Khabib Mevlidinovich Allakhverdiev (; born 8 December 1982) is a Russian former professional boxer of Lezgin descent who competed from 2007 to 2015. He held the WBA (Regular) and IBO super-lightweight titles from 2012 to 2014, and as an amateur won a bronze medal in the lightweight division at the 2005 World Championships.

Amateur career
Allakhverdiev won bronze at the 2005 World Amateur Boxing Championships in the lightweight division, losing to eventual winner Yordenis Ugás.

Allakhverdiev had an amateur record of around 220 fights.

Professional career
He turned professional in 2007 and was promoted by Warriors Boxing and Top Rank.

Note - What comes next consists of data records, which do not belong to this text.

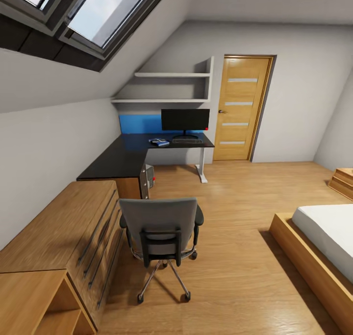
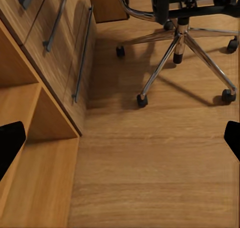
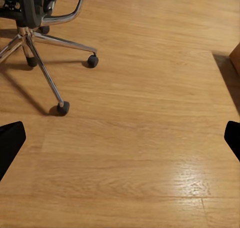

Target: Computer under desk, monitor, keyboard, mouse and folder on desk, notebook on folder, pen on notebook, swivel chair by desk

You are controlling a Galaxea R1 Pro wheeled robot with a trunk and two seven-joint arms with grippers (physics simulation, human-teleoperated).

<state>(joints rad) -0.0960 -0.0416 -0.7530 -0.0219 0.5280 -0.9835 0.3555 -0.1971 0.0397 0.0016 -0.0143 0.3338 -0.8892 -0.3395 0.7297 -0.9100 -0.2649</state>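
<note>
One swivel chair (image 1: 161, 232), one monitor (image 1: 185, 120), one keyboard (image 1: 187, 140) — one desk (image 1: 122, 158), two shelves (image 1: 169, 86).

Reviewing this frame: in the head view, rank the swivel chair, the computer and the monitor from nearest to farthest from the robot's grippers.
1. swivel chair: closest, on the floor just ahead, beside the wooden dresser.
2. computer: farther, under the desk.
3. monitor: farthest, on the desk's far end near the door.

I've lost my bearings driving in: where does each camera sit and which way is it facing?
Head view: high, facing forward and down at the swivel chair, desk and monitor.
Left wrist view: faces down at the floor, dresser and chair base; dark fingertips at both edges.
Right wrist view: faces down at the floor; fingertips at both edges.
Shared: all three catch the chair.
</note>
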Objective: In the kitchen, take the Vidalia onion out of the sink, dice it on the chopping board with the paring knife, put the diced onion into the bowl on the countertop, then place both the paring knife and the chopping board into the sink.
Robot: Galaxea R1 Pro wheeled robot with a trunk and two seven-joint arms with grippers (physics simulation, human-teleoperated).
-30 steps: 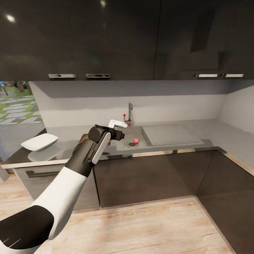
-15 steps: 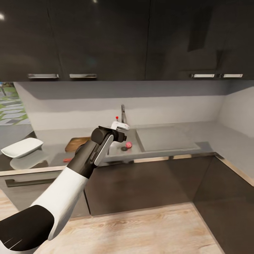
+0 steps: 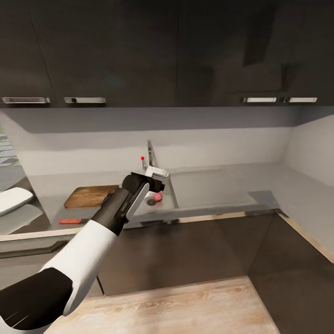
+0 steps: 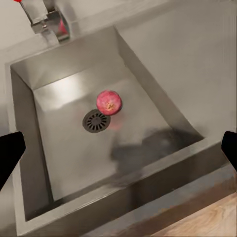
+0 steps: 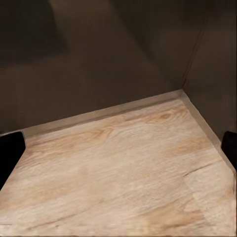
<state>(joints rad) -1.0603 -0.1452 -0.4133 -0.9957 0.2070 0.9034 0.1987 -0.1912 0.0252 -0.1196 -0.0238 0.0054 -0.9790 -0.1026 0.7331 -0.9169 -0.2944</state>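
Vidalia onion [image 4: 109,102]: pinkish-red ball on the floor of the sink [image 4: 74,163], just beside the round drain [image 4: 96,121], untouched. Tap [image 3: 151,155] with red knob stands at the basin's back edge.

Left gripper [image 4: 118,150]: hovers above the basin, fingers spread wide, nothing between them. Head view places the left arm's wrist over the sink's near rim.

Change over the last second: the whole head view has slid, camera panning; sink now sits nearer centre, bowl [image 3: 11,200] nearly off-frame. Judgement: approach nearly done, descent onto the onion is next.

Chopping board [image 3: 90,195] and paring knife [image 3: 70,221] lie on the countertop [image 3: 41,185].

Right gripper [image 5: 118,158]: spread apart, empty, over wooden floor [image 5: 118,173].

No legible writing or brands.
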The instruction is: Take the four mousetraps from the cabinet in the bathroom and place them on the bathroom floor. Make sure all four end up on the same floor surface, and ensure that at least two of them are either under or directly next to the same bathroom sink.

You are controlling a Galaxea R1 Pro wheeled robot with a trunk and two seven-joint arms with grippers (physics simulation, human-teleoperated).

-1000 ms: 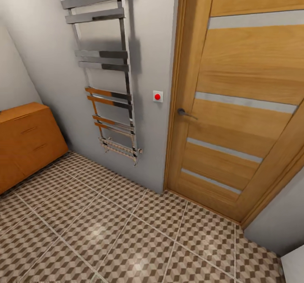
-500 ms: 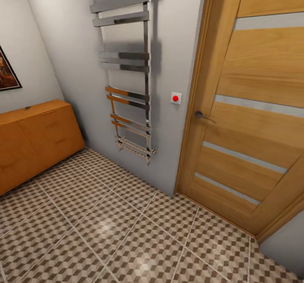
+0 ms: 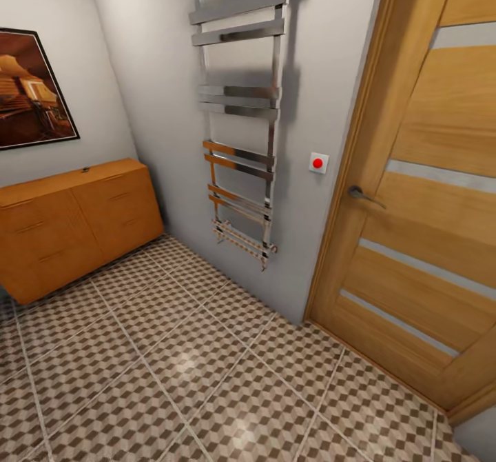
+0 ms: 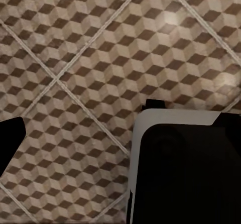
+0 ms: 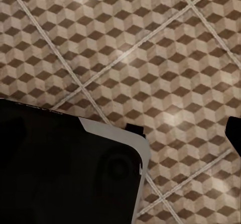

His biggest accomplishments came in 2012, when he first won the IBO junior welterweight title against Kaizer Mabuza, knocking him out in four rounds. The following year he defeated then-unbeaten Joan Guzmán to win the WBA super lightweight title. Allakhverdiev was supposed to make a defense with Breidis Prescott but he got injured and pulled out so Terence Crawford replaced him. One defense was made of both titles in 2013, when Allakhverdiev defeated Souleymane M'baye via late-rounds stoppage. In 2014, Allakhverdiev suffered his first professional loss in a closely contested bout against Jessie Vargas, which went the full twelve-round distance. In 2015, he lost by TKO to Adrien Broner, and has not fought since.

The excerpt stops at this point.